Efforts always seem to be directed at the teachers, fine but getting a good education is a three-legged stool. You can go to the most expensive private school in the country but if the parent isn't involved with supporting and supplementing what is done in the classroom, the student isn't going to do as well.

Students need to take responsibility for their education. That may sound harsh, but that is at least the mindset I encourage when teaching. Too many kids have the attitude that it's the teacher's job to make them learn. They don't have any sense of being pro-active participants.

I could go on cause this is a pet peeve of mine but putting the success or failure of our children's future solely on the teacher's back isn't realistic.

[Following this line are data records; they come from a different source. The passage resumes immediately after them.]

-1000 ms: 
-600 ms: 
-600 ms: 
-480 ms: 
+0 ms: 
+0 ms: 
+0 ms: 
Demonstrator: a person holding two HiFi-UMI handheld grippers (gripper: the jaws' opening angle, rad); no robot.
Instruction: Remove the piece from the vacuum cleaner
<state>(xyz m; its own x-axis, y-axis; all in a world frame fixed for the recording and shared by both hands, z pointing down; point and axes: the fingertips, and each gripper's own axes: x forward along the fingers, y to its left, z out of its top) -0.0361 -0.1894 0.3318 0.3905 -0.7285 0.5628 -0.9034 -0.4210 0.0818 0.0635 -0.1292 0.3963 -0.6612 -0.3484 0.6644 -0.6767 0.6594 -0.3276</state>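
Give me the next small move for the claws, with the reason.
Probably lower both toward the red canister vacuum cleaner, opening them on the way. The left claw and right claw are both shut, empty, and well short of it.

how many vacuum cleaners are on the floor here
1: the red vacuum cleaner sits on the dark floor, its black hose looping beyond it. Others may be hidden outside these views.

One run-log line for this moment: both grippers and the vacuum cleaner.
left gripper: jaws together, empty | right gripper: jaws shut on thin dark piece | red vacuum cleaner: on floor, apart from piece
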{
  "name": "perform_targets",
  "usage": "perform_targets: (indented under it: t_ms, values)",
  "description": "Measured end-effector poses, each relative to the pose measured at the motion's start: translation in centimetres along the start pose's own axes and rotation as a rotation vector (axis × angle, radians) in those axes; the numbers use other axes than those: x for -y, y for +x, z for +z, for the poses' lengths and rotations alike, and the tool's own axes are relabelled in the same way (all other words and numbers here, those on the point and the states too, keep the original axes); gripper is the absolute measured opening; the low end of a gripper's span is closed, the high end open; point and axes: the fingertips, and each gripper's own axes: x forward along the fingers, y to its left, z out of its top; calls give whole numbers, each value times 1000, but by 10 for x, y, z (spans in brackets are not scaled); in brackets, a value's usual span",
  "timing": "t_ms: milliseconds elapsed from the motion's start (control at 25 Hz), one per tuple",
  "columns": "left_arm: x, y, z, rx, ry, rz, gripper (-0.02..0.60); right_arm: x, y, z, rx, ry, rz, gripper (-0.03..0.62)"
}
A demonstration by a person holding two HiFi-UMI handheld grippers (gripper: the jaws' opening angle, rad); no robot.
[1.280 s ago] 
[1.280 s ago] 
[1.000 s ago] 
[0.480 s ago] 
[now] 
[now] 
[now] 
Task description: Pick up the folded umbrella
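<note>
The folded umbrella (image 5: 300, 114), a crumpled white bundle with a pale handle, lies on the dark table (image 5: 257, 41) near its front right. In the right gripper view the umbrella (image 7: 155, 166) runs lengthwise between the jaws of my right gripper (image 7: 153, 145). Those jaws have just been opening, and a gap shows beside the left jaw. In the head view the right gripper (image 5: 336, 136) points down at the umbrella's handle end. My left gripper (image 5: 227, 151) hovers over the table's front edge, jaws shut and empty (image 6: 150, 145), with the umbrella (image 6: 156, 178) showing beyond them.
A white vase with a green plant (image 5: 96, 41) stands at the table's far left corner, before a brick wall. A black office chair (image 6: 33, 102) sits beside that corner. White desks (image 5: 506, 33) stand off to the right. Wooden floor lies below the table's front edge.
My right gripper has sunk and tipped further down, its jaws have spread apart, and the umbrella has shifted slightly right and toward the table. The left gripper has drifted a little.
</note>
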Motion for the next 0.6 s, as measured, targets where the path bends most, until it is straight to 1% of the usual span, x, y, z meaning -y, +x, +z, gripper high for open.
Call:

We need training for parents. We need media that encourages our kids to become something other than basketball players. We need role models that aren't doing 25 to life. We need...we need a community.

Posted by  Janine (not verified) on May 20, 2004 - 9:16pm.

Yeah, a couple posts earlier has the Leadership Council on Civil Rights' 12 steps to better education. I actually think some of those steps belong to a different agenda that strictly education, but since I approve of the agenda I won't bitch.

Anyway, they have your other two leg combined in the "In The Community" category.

The reverse chronological order of blogs sometimes gets in the way. It's one reason I use syndication feeds so heavily; I can display unread messages only, in chronological order.

Posted by  P6 (not verified) on May 20, 2004 - 10:00pm.